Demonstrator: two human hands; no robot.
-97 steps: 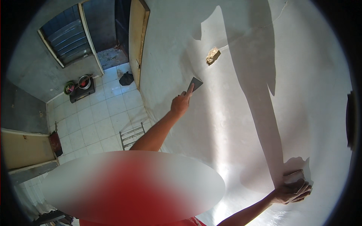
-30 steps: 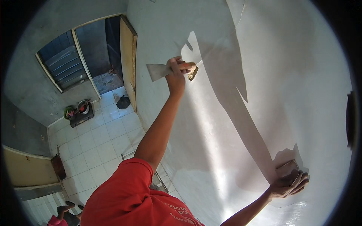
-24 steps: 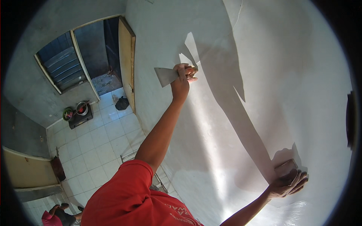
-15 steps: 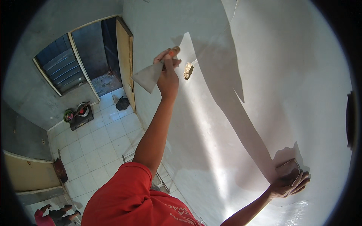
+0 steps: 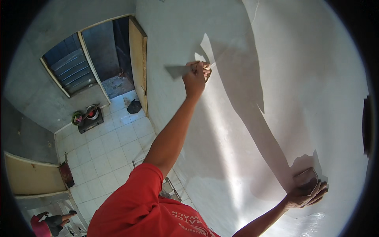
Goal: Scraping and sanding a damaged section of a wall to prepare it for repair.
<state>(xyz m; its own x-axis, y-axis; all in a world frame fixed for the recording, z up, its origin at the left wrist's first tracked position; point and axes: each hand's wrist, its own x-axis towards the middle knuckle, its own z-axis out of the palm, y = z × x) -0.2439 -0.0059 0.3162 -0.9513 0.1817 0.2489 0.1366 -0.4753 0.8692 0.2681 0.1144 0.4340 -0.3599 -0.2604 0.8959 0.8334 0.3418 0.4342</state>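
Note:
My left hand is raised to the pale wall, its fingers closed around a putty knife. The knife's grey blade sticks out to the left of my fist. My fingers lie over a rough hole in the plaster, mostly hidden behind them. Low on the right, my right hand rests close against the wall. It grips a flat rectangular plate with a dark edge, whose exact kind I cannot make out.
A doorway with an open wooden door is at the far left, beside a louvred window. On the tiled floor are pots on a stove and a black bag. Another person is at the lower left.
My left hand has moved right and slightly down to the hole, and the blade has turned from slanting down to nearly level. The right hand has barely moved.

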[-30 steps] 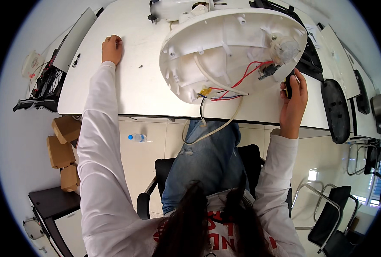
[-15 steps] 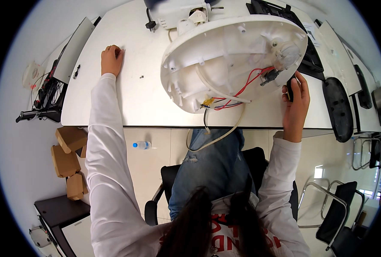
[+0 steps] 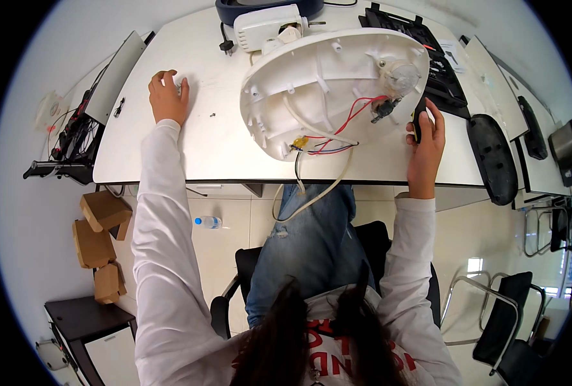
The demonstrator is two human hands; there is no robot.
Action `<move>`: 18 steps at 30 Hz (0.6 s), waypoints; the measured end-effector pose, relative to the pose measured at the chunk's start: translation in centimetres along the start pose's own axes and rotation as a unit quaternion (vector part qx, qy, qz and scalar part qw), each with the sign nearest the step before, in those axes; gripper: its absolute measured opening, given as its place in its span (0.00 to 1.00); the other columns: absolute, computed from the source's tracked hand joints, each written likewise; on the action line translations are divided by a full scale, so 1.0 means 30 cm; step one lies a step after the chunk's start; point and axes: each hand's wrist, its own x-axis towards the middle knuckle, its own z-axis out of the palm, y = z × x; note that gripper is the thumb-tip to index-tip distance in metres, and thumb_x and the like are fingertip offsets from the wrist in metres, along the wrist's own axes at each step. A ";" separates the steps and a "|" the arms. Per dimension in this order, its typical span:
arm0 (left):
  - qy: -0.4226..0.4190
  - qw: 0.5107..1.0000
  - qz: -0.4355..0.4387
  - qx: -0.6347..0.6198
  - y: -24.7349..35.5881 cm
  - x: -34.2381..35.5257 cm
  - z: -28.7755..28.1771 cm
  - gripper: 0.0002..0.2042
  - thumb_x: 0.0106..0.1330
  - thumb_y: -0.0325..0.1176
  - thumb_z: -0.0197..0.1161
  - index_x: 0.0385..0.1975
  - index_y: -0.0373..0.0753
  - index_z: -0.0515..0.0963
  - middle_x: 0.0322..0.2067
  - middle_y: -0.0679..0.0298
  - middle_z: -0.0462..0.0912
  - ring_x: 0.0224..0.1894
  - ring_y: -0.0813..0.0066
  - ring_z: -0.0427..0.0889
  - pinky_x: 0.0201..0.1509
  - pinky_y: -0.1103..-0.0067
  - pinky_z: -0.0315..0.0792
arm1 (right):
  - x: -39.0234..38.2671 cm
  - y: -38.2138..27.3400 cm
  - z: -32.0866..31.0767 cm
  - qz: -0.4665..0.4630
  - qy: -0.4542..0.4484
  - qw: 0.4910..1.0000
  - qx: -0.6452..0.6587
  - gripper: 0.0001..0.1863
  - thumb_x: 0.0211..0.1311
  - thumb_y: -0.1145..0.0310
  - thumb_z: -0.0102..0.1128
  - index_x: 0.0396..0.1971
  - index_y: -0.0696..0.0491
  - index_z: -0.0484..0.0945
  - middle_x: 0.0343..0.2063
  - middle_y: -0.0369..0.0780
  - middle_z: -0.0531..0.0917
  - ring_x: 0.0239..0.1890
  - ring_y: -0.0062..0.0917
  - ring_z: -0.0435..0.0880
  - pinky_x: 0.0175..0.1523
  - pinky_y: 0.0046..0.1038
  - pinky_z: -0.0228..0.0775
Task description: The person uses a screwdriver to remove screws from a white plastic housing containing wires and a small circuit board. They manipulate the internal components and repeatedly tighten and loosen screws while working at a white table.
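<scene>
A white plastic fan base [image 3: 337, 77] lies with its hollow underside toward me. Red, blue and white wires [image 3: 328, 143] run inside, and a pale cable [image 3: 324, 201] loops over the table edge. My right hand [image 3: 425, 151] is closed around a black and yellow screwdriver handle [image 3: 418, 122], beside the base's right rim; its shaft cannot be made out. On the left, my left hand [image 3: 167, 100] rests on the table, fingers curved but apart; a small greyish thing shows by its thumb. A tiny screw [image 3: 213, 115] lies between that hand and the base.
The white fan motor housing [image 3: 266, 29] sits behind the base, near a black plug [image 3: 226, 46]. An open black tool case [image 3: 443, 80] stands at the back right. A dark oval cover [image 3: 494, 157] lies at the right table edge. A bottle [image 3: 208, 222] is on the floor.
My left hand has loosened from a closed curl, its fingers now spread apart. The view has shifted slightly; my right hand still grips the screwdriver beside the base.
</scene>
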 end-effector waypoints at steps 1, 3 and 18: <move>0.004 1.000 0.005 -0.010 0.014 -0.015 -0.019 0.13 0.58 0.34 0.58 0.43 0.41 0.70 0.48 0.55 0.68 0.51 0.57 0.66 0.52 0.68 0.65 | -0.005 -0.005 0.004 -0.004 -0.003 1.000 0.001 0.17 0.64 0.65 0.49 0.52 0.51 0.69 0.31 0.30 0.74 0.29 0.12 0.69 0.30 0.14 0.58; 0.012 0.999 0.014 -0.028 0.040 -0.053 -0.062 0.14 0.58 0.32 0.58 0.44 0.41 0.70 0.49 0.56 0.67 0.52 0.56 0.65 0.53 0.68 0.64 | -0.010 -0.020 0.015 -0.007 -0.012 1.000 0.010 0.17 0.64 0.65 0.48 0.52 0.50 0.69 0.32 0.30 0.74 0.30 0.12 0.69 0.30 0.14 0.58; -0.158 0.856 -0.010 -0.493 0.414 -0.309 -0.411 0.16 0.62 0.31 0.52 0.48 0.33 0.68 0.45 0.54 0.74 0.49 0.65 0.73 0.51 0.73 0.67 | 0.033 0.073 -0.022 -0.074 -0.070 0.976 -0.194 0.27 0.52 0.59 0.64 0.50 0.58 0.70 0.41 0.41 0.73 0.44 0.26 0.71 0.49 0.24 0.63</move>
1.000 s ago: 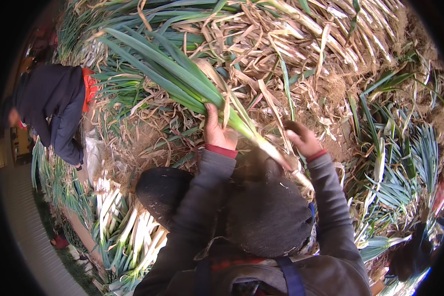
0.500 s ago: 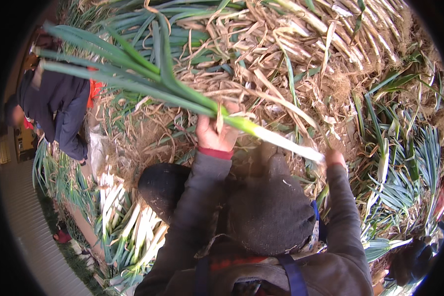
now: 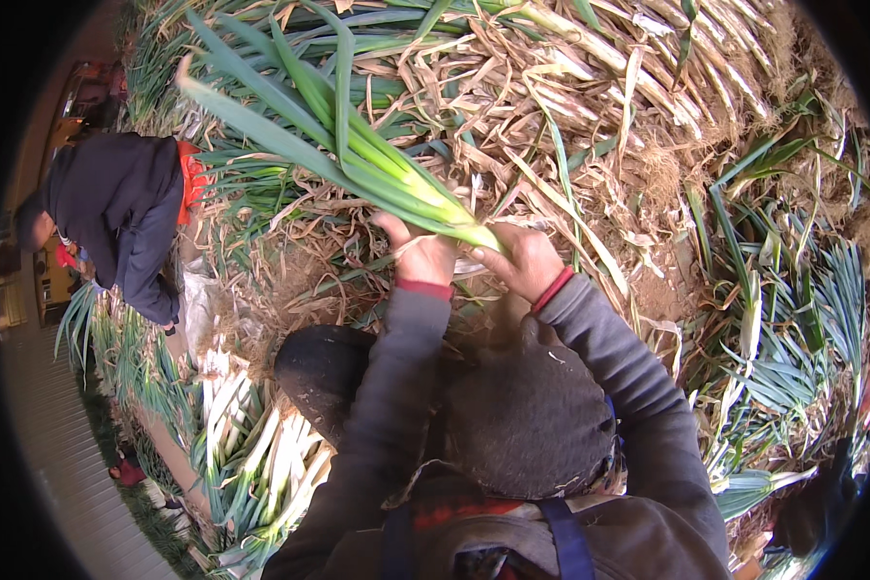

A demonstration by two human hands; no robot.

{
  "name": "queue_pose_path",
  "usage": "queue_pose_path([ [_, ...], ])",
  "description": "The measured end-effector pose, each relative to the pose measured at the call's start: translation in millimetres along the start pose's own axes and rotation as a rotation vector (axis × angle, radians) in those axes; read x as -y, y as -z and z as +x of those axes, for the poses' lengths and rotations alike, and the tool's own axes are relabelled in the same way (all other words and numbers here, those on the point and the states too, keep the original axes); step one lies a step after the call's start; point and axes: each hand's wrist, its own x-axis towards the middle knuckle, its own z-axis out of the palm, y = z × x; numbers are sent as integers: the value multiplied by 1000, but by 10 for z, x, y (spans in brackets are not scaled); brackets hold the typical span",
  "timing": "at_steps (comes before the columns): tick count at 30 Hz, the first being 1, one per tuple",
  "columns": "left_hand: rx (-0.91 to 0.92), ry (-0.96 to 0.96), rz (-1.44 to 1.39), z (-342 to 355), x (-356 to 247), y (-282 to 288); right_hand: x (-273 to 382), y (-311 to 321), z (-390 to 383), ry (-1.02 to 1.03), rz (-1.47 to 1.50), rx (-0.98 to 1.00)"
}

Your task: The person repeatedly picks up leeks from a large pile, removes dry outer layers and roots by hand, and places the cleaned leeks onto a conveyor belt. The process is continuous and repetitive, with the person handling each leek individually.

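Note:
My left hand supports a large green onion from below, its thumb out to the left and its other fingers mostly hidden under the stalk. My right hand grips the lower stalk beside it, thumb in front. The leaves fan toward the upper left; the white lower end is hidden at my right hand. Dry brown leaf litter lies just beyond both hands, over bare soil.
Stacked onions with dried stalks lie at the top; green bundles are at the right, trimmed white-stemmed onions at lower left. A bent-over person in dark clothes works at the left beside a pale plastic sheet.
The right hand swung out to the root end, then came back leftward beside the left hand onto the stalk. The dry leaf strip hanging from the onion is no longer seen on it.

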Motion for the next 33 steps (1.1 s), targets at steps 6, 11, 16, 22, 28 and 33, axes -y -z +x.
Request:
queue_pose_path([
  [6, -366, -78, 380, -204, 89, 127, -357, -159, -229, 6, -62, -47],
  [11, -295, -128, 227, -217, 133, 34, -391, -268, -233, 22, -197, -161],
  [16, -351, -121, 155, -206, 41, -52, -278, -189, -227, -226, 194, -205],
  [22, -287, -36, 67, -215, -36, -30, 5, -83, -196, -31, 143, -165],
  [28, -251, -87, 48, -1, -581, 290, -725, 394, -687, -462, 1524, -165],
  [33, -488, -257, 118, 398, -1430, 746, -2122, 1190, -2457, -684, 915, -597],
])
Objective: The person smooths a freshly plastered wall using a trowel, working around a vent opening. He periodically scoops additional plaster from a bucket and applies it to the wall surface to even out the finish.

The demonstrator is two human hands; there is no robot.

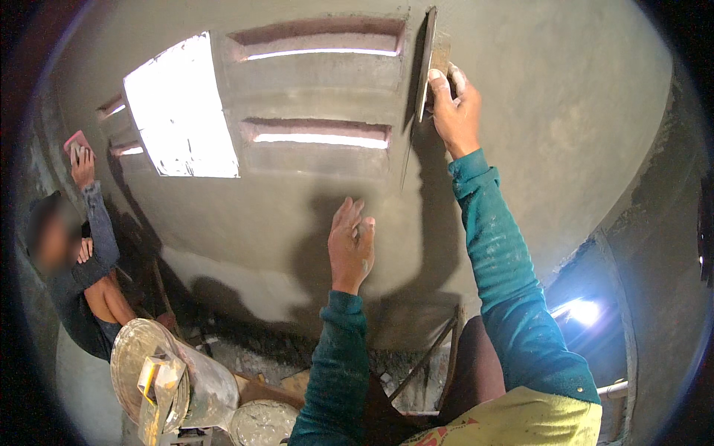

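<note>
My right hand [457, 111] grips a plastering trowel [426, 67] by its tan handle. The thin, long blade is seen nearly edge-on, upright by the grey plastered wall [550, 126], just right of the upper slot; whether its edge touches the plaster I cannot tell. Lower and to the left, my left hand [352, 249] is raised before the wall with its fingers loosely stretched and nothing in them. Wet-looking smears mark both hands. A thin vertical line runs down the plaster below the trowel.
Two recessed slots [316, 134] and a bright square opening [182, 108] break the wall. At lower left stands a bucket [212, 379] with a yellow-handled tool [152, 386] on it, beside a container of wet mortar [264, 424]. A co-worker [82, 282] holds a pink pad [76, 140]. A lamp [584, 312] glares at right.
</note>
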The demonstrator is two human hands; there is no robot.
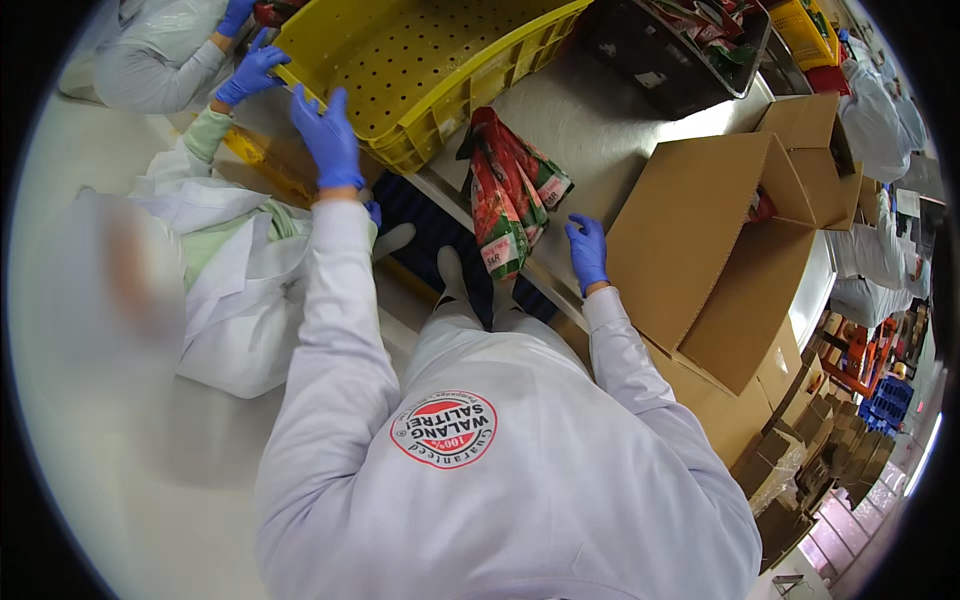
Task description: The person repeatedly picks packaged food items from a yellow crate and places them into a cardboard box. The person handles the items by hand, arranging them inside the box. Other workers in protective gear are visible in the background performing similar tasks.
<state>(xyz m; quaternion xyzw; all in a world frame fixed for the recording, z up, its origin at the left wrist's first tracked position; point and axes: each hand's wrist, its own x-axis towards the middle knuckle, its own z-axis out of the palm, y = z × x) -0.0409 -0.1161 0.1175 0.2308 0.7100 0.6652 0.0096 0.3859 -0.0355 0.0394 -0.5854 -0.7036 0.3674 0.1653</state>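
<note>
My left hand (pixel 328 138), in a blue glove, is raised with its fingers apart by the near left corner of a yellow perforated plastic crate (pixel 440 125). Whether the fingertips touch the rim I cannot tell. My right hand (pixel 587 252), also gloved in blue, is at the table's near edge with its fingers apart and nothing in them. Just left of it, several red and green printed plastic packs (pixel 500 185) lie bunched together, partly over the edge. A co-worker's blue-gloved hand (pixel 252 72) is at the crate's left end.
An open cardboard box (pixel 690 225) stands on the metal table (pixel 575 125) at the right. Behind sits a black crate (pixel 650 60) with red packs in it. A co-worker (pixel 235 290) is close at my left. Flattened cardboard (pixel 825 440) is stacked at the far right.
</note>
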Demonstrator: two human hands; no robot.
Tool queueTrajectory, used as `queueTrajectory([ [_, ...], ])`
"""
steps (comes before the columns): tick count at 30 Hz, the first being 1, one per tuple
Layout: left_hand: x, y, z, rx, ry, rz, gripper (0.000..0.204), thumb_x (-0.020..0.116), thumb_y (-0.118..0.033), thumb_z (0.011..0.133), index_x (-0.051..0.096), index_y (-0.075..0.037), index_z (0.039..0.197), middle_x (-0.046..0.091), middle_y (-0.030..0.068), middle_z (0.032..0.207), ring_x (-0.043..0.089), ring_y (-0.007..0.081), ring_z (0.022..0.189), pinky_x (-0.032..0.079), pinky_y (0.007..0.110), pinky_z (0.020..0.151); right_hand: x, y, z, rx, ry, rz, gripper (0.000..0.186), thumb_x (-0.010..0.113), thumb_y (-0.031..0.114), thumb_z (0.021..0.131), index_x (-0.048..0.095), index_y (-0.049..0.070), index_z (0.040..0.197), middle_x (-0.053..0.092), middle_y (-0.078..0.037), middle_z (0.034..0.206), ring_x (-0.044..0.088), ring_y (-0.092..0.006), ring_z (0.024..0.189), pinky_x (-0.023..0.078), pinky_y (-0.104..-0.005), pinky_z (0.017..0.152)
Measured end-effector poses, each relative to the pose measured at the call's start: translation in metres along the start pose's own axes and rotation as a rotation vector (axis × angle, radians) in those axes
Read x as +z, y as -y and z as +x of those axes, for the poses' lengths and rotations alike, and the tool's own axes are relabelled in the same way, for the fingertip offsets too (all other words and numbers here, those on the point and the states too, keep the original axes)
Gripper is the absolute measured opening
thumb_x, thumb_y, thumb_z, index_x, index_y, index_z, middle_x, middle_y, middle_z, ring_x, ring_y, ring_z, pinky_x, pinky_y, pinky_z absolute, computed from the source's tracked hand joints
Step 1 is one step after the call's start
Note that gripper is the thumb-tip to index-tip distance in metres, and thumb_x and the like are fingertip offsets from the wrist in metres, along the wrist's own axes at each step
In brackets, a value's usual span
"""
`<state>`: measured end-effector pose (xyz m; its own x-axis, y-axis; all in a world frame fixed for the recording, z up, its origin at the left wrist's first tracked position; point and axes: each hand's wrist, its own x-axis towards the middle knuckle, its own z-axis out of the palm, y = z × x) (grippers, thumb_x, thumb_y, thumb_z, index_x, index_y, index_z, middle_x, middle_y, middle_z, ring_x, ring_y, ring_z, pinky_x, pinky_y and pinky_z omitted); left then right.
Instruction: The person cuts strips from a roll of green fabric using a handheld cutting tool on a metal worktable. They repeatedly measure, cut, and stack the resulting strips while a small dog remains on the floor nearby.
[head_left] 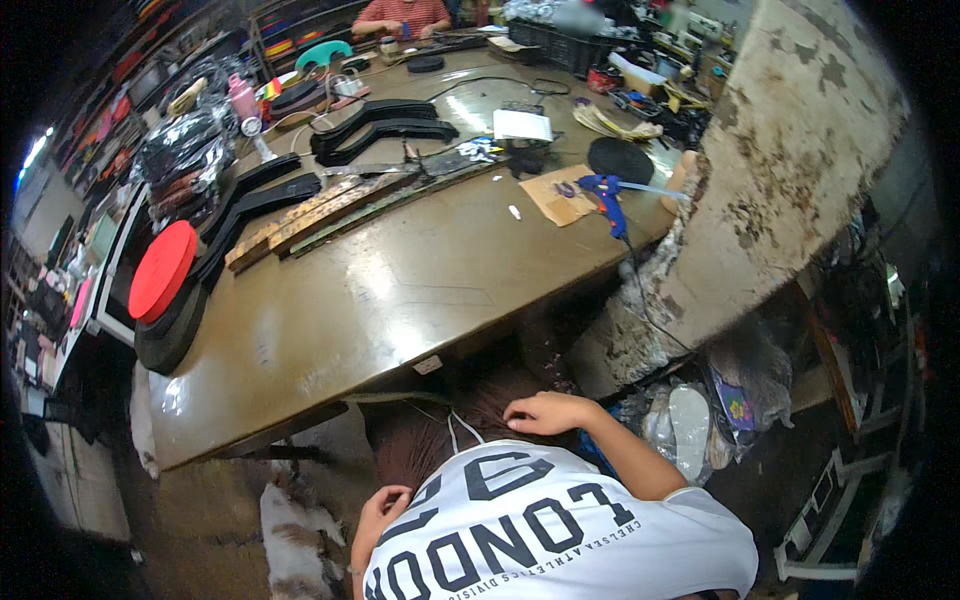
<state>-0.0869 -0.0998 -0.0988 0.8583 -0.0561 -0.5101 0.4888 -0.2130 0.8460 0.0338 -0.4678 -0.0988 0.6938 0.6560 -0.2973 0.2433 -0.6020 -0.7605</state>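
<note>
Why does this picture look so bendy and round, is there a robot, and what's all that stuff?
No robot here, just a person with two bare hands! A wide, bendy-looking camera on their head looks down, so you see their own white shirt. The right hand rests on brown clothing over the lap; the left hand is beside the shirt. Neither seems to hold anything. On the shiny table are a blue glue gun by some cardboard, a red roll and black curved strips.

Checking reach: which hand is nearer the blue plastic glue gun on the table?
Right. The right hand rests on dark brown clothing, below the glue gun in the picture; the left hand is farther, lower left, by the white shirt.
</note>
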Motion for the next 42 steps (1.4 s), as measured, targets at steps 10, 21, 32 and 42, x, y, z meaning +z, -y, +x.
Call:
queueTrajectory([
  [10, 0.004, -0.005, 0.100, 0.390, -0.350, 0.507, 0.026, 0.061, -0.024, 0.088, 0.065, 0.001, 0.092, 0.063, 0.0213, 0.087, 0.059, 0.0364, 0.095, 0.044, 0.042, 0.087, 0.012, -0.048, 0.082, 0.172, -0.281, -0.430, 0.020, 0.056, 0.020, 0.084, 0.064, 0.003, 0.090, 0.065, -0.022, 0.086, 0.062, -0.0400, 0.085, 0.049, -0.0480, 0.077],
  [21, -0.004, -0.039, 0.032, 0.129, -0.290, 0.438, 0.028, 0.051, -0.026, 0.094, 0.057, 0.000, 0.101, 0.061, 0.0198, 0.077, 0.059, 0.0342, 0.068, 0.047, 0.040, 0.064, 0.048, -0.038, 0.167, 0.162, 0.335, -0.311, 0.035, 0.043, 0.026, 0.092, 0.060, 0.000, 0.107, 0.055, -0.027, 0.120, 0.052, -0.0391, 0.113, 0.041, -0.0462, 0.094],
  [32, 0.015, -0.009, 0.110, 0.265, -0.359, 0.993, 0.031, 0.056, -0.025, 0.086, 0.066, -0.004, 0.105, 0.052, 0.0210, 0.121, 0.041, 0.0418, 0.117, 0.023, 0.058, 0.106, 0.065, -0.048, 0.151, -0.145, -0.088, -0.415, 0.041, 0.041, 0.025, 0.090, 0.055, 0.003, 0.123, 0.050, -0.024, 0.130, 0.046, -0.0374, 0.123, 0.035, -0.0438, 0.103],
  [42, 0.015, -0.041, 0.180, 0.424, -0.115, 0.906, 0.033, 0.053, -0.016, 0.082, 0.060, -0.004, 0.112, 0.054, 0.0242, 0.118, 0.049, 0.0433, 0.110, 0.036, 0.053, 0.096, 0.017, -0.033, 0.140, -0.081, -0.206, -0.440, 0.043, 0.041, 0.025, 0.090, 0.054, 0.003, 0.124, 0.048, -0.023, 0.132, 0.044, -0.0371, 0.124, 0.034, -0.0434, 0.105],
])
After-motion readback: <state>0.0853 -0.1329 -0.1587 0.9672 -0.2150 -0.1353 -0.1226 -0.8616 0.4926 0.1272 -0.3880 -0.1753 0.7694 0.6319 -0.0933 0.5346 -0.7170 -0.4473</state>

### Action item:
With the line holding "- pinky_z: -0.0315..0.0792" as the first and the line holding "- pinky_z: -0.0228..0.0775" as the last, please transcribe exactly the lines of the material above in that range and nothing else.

### Solution for this problem:
  - pinky_z: -0.0315..0.0792
arm1 (right):
  - x: -39.0234..38.2671 cm
  - y: -38.2138..27.3400 cm
  - z: -32.0866..31.0767 cm
  - qz: -0.4665..0.4630
  - qy: -0.4542..0.4484
  - qw: 0.4910..1.0000
  - qx: -0.6452..0.6587
  - gripper: 0.0001..0.1863
  - thumb_x: 0.0211..0.1311
  - thumb_y: -0.1145..0.0310
  - thumb_z: -0.0102..0.1128
  - index_x: 0.0396..0.1971
  - index_y: -0.0696..0.0491
  - index_z: -0.0484..0.0945
  - middle_x: 0.0343..0.2063
  - middle_y: -0.0369..0.0780
  - middle_z: -0.0531..0.0917
  - ring_x: 0.0239..0.1890
  - ring_y: -0.0062..0.0917
  - ring_z: -0.0435..0.0880
  - pinky_x: 0.0175..0.1523
  - pinky_y: 0.0046..0.1038
  - pinky_z: -0.0228..0.0775

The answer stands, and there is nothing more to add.